Problem details —
For this exercise, output exactly and only the lines running from the one with "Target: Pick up" through the final line of the data below, without pictures.

·····

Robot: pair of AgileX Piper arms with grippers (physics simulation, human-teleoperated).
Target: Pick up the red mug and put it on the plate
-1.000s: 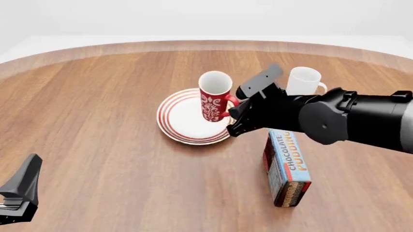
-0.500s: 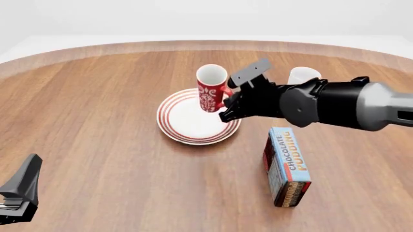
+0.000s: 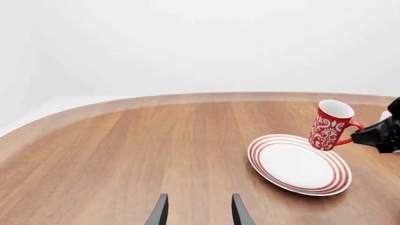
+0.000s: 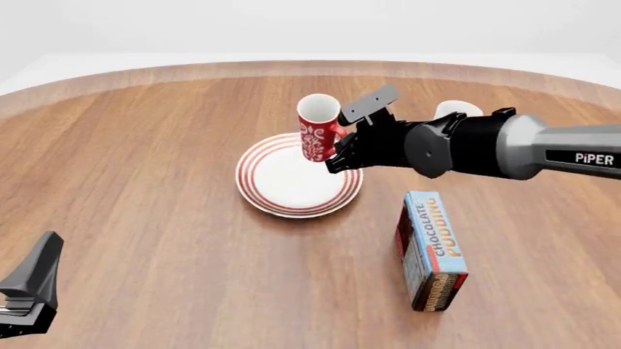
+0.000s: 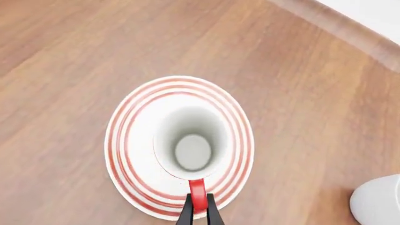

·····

Your solution —
Target: Pick up the red mug and put it on the plate
-1.000s: 
-0.500s: 
+0.000s: 
+0.000s: 
+0.000s: 

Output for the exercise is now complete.